Ante el asentimiento de Appleby, el ceremonioso Slotwiner se puso en movimiento. En un instante, recorrió la habitación y recogió la mayor parte de los huesos dispersos; luego hizo un envoltorio con ellos y lo puso en manos del inspector.

—Y ahora, señor, si tiene la bondad…

Y Slotwiner desapareció, cerrando la puerta. Appleby estaba interesado y entretenido a la vez. Esperó hasta oír un grito lejano y luego inclinó el envoltorio, dejando que los huesos cayeran en montón. Produjeron un estrépito sorprendente. Un momento después, Slotwiner entraba en el escritorio, muy animado.

—¡Ese fue, precisamente, señor, el ruido que oí! —exclamó.

Appleby formuló la pregunta decisiva:

—¿Puede decirme la hora exacta en que lo oyó?

—Con un margen de unos cinco minutos, señor. Serían las 10.45, las 10.50 quizá.

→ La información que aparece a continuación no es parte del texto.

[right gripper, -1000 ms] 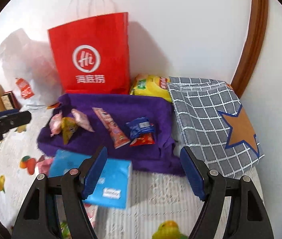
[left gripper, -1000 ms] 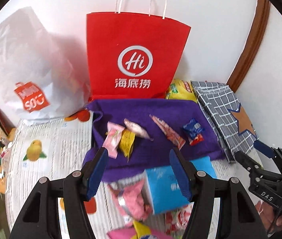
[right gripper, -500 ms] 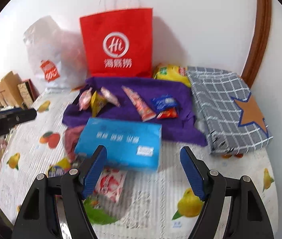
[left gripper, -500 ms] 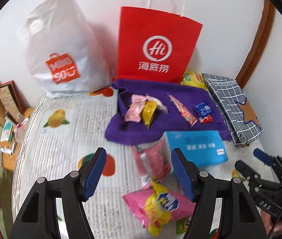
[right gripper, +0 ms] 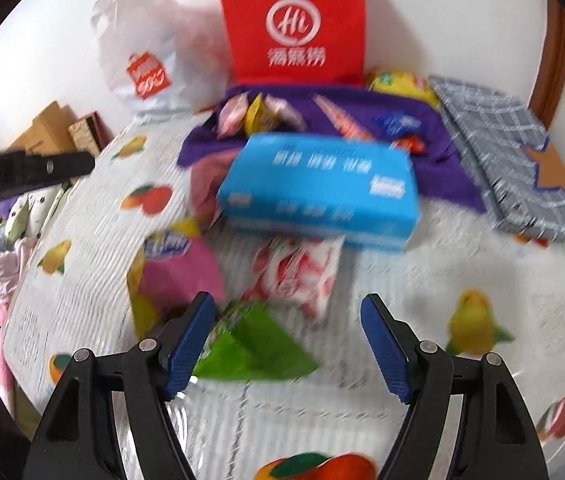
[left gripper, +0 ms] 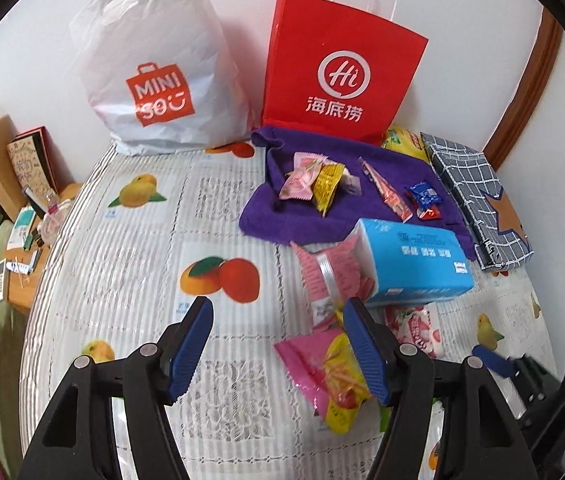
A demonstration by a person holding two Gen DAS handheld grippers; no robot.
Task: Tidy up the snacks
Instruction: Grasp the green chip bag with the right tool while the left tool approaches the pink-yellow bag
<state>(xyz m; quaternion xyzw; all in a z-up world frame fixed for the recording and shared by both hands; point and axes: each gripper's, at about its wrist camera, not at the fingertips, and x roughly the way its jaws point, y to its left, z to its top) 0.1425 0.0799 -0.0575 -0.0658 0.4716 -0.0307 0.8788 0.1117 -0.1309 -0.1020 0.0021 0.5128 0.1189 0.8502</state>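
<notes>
Here, the scene is keyed by number.

1. Left gripper (left gripper: 276, 346): jaws parted about halfway, nothing between the blue pads, which hang above the fruit-print tablecloth (left gripper: 130, 264). The right-hand pad overlaps the edge of a pink-and-yellow snack packet (left gripper: 322, 372) in the left wrist view; whether it touches the packet cannot be told.
2. Right gripper (right gripper: 286, 344): jaws wide apart and gripping nothing. A green snack packet (right gripper: 254, 350) lies on the cloth just beside the left pad, partly between the two pads.
3. Blue tissue box (left gripper: 410, 264): lies flat near the middle of the table, its far edge at the purple towel (left gripper: 266, 216).
4. Loose snacks in front of the box: a clear-windowed pink bag (left gripper: 330, 276) against the box's left end, a red-and-white strawberry-print packet (right gripper: 298, 272) just in front of the box, and the pink-and-yellow packet to its left.
5. Snacks on the purple towel: a pink candy packet (left gripper: 302, 176), a yellow packet (left gripper: 328, 184) touching it, a long pink stick packet (left gripper: 388, 192), a small blue packet (left gripper: 424, 194) and a small red one (left gripper: 430, 213) beside it.
6. Back row against the wall: a white MINISO plastic bag (left gripper: 154, 72), an upright red Haidilao paper bag (left gripper: 338, 72), a yellow chip bag (left gripper: 406, 142) and a folded grey checked fabric box with a brown star (left gripper: 478, 196).
</notes>
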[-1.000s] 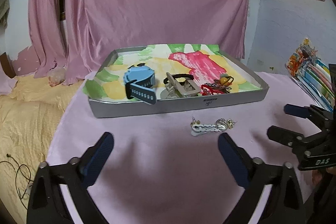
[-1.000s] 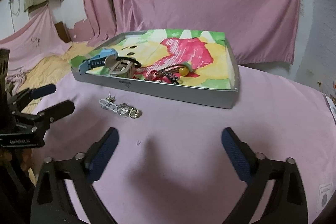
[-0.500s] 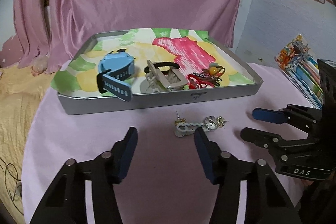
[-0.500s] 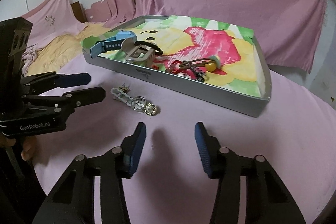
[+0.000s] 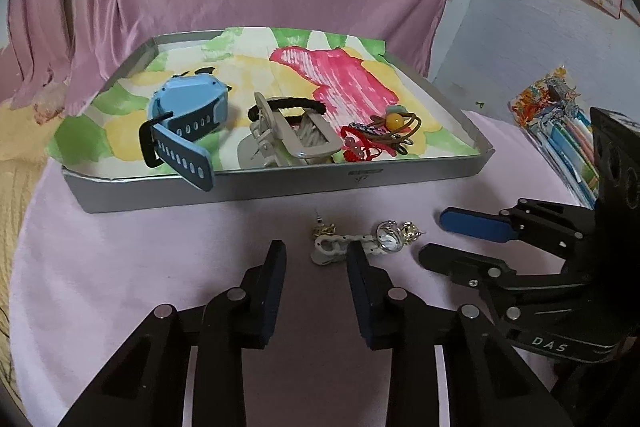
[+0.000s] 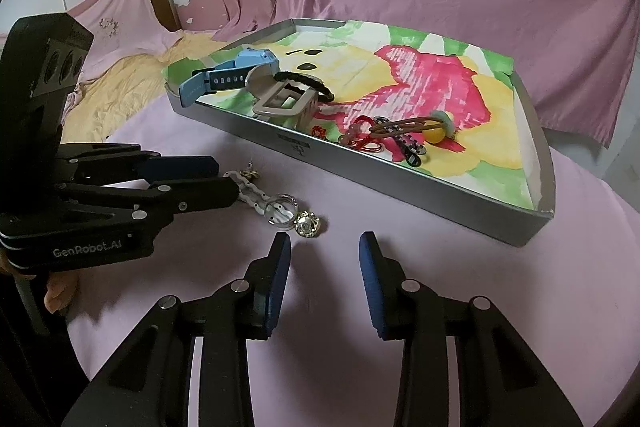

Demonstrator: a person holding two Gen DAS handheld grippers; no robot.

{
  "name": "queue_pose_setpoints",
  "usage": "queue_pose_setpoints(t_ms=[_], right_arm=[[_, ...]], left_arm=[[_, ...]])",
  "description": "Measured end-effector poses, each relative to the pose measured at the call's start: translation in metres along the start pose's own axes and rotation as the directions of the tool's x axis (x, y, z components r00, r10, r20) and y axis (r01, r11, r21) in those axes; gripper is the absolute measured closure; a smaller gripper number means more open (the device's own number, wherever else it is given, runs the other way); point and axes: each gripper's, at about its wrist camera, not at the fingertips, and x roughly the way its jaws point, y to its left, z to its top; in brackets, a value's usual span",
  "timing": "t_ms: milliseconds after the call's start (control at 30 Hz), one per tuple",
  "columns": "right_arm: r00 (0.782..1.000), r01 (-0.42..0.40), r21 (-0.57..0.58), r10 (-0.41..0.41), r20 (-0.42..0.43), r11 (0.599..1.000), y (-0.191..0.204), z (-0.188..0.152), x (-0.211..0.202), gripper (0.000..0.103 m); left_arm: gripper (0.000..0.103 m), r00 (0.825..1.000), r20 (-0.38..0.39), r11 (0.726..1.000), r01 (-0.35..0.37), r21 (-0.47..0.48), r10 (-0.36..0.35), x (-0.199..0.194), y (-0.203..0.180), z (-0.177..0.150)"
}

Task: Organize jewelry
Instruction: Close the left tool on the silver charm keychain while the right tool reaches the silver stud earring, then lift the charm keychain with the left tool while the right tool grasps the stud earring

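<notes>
Loose jewelry lies on the pink cloth in front of the tray: a white chain clasp (image 5: 332, 249) (image 6: 251, 193), a clear ring (image 5: 389, 237) (image 6: 280, 211), a gold earring (image 5: 410, 230) (image 6: 306, 225) and a small stud (image 5: 322, 227). My left gripper (image 5: 316, 261) (image 6: 226, 179) is open with narrowed jaws, its tips right at the chain clasp. My right gripper (image 6: 324, 253) (image 5: 434, 237) is open too, just short of the gold earring. Neither holds anything. The grey tray (image 5: 280, 187) (image 6: 400, 189) holds a blue watch (image 5: 188, 115) (image 6: 228, 75).
Also in the tray are a beige claw clip (image 5: 292, 143) (image 6: 280, 101), a black hair tie (image 5: 288, 104), a red bracelet (image 5: 360, 151) and a bead hair tie (image 5: 394, 123) (image 6: 434, 133). Colourful packets (image 5: 560, 119) lie at the right. Pink curtains hang behind.
Both grippers have moved forward and down toward the loose jewelry, and both sets of jaws have narrowed from wide open. The jewelry has not moved.
</notes>
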Motion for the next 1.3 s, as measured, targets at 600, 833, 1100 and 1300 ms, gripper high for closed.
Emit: queue_pose_setpoints(t_ms=[600, 833, 1100, 1300], right_arm=[[0.999, -0.038, -0.022, 0.038, -0.015, 0.999, 0.002, 0.009, 0.01, 0.078], [0.999, -0.046, -0.023, 0.046, -0.016, 0.999, 0.002, 0.009, 0.011, 0.091], [0.999, -0.046, -0.02, 0.046, -0.016, 0.999, 0.002, 0.002, 0.004, 0.091], [0.999, -0.038, 0.014, 0.038, -0.002, 0.999, -0.006, -0.004, -0.003, 0.091]], left_arm=[[0.093, 0.999, 0.002, 0.999, 0.032, -0.015, -0.032, 0.002, 0.001, 0.005], [0.099, 0.999, 0.018, 0.999, 0.048, -0.001, -0.048, -0.004, -0.002, 0.002], [0.1, 0.997, 0.037, 0.998, 0.063, 0.018, -0.063, -0.014, -0.008, -0.012], [0.101, 0.996, 0.077, 0.998, 0.047, 0.03, -0.049, -0.024, -0.015, -0.02]])
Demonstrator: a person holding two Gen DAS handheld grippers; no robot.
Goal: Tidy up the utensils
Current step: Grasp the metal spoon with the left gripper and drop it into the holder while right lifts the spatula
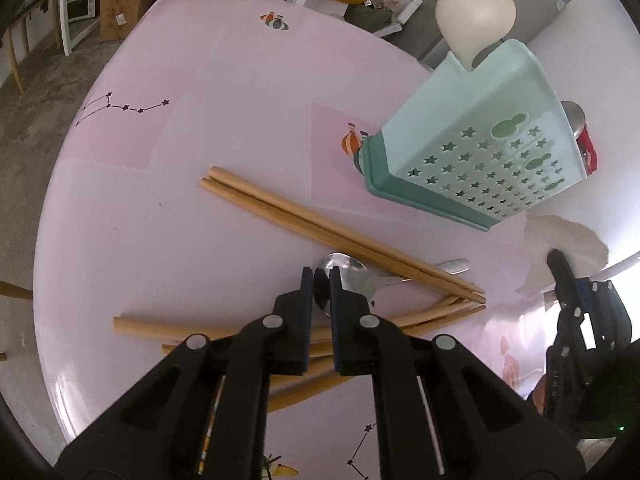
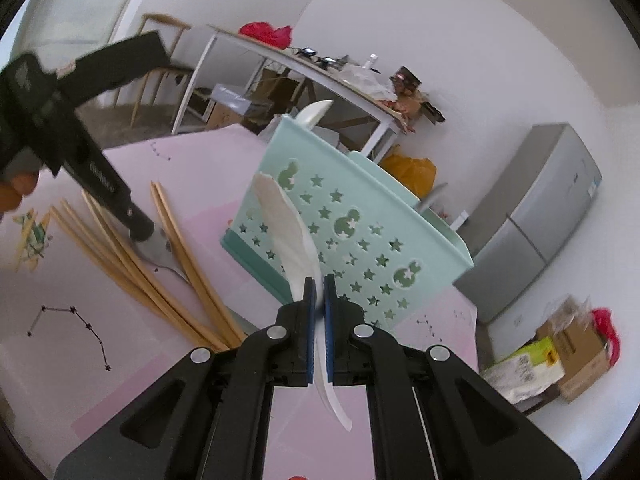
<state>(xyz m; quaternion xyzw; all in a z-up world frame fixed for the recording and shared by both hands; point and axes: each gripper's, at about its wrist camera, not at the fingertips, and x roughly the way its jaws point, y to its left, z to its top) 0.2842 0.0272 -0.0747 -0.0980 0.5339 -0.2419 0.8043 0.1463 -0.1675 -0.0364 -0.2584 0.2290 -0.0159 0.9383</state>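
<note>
On the pink tabletop (image 1: 168,208), the left gripper (image 1: 321,280) points down over the bowl of a metal spoon (image 1: 344,276) that lies partly under a loose pile of wooden chopsticks (image 1: 304,220), its jaws nearly pressed together around the edge of the bowl. The right gripper (image 2: 319,280) pinches a white ceramic spoon (image 2: 288,232) by its handle and holds it off the tabletop just in front of the mint-green utensil holder (image 2: 360,216) with star-shaped holes. Another white spoon (image 1: 474,16) already stands in the holder
</note>
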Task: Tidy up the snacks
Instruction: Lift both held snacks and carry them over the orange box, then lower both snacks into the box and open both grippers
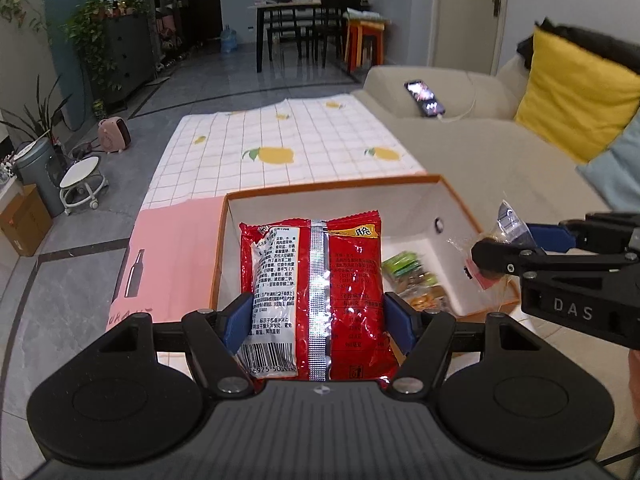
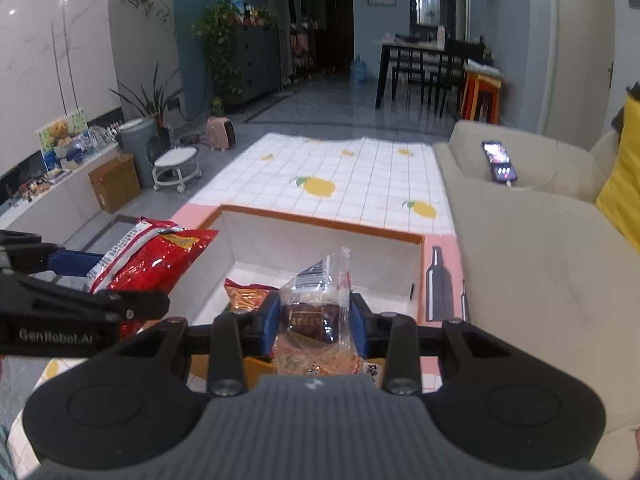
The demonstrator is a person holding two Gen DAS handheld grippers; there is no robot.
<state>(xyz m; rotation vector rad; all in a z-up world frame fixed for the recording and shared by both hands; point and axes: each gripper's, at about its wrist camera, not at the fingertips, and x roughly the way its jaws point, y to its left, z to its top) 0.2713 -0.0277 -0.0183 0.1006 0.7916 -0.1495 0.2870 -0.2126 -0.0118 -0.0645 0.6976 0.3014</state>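
Observation:
My left gripper point(image 1: 318, 320) is shut on a large red snack bag point(image 1: 316, 296), its blue pads pressing both sides, held over the orange-rimmed white box point(image 1: 420, 208). Small green and orange snack packs point(image 1: 412, 280) lie on the box floor. In the right wrist view my right gripper point(image 2: 314, 322) is shut on a clear-wrapped brown pastry point(image 2: 314, 312) above the same box point(image 2: 320, 222), where an orange packet point(image 2: 248, 296) lies inside. The red bag point(image 2: 160, 260) and the left gripper show at the left there. The right gripper point(image 1: 508, 246) with its clear pack appears at the right of the left view.
The box stands on a low surface with a pink mat point(image 1: 172, 256) and a lemon-print grid cloth point(image 1: 280, 148). A beige sofa point(image 1: 500, 152) with a phone point(image 1: 424, 98) and yellow cushion point(image 1: 576, 92) lies right. A white stool point(image 1: 82, 184), bin and cardboard box stand left.

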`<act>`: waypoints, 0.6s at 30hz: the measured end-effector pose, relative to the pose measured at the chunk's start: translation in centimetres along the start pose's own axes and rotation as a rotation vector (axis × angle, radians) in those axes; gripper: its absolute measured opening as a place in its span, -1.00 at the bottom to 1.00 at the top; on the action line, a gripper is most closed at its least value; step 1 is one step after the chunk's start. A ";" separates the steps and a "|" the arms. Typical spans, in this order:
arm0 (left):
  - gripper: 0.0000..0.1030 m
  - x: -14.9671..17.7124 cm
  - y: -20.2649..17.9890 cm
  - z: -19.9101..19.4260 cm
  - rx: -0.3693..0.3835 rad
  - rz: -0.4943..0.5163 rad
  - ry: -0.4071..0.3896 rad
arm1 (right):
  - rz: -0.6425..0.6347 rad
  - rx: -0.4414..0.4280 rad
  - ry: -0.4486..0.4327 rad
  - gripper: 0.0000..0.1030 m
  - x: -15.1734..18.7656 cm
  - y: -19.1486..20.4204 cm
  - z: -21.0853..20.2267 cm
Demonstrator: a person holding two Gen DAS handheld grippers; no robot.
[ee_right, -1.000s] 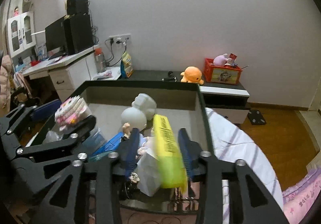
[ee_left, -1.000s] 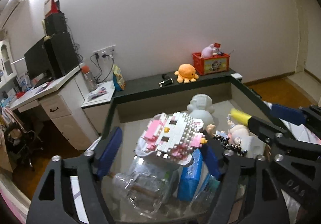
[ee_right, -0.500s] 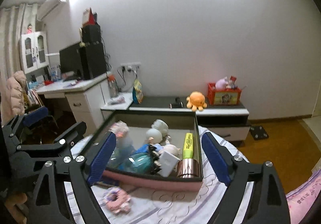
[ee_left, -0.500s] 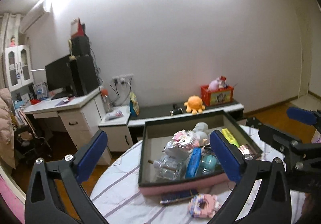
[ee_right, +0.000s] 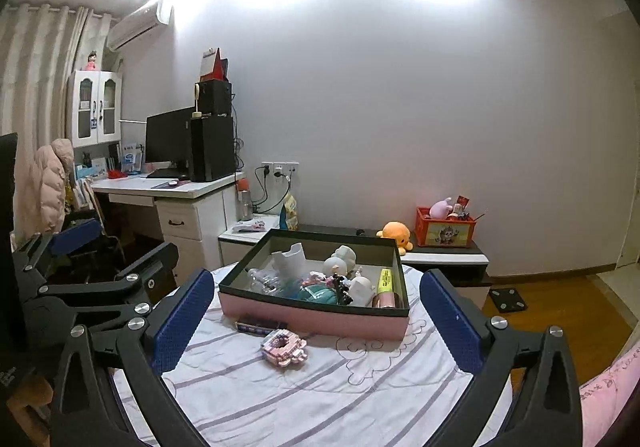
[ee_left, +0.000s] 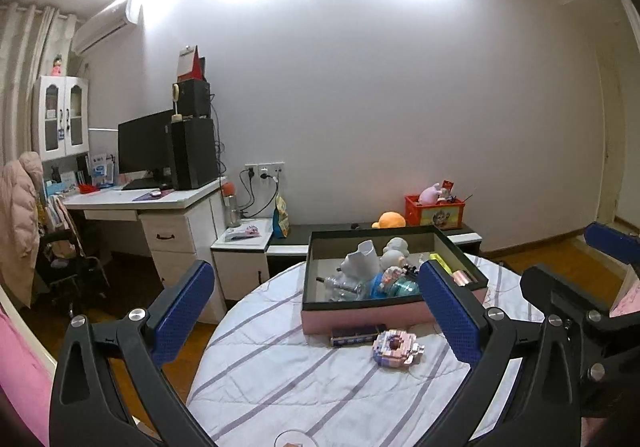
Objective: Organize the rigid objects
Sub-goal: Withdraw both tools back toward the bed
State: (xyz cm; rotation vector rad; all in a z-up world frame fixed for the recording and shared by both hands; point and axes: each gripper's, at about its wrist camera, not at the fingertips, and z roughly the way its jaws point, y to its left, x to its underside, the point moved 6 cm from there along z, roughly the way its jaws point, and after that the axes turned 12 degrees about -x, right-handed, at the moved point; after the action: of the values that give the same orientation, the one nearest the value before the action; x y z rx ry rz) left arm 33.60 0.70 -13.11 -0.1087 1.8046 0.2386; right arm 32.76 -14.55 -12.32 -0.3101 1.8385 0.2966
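Both your tongs are hanging clear: left gripper point(ee_left: 316, 311) wide, empty; right gripper point(ee_right: 316, 319) jaws opening, nothing between. Pink box point(ee_right: 316, 317) is sitting ahead of them, long axis crosswise, toys inside. Brick figure point(ee_right: 285, 347) is lying loose before its near wall on the striped tablecloth point(ee_right: 320, 399), desk beyond-left.

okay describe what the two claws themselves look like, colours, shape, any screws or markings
Both claws, left and right, look alike: black plastic frames with triangular cut-outs, shaped like forked arms, fastened with round silver screws. Each finger carries a long blue pad with a fine dotted texture. No cables or sleeves show.
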 end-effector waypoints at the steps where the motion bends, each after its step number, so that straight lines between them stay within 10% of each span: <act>1: 1.00 0.2 0.1 -0.1 -0.004 0.004 0.004 | -0.003 0.002 0.002 1.00 0.1 0.2 0.0; 18: 1.00 5.9 1.0 5.1 -0.031 0.041 0.202 | 0.028 0.012 0.127 1.00 3.5 -0.2 3.8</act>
State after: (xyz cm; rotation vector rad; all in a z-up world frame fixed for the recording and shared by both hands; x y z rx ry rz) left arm 36.76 3.12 -19.86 -0.1215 2.0055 0.2927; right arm 35.23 -13.62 -16.78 -0.3013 1.9703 0.2904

El policía se permitió unos minutos de tiempo para meditar las consecuencias de ese aserto con la mayor exactitud posible, y continuó interrogando al mayordomo. Pero éste no había oído nada más, y no pudo agregar nuevos datos de interés. Cuando se tocó el asunto de las relaciones de Umpleby con los demás miembros del cuerpo docente, se mostró reservado. El tema era desagradable, pero en asuntos semejantes, Appleby no toleraba que sus sentimientos personales dificultaran su actuación. Y al cabo de unos instantes obtuvo el premio de tanta constancia. Slotwiner, que confesaba no desconocer las inquietudes que habían turbado la Facultad durante los últimos años, le refirió un episodio que había presenciado poco tiempo atrás. Umpleby había recibido en su despacho a Titlow y a Pownall. Si el tono de la entrevista fue desapacible, era cosa que el hombre ignoraba. Pero, durante el transcurso de la misma, fue llamado por el rector, excelente anfitrión, para servir la merienda a sus invitados. Le pareció que el ambiente era tenso, a pesar de que nadie habló en ese intervalo, quizá precisamente por ese detalle. Pero unos minutos después abrió la puerta, con la intención de renovar la provisión de tostadas con mantequilla, y oyó hablar a Pownall con una energía que le impresionó. Se detuvo, y durante esa pausa le oyó decir: «¡Señor rector, puede usted felicitarse de que se necesiten dos para realizar un asesinato, porque es usted una víctima ideal!». Después de escuchar esta declaración, Slotwiner se retiró al antecomedor llevándose las tostadas con mantequilla.

Appleby se preguntó si se las habría comido.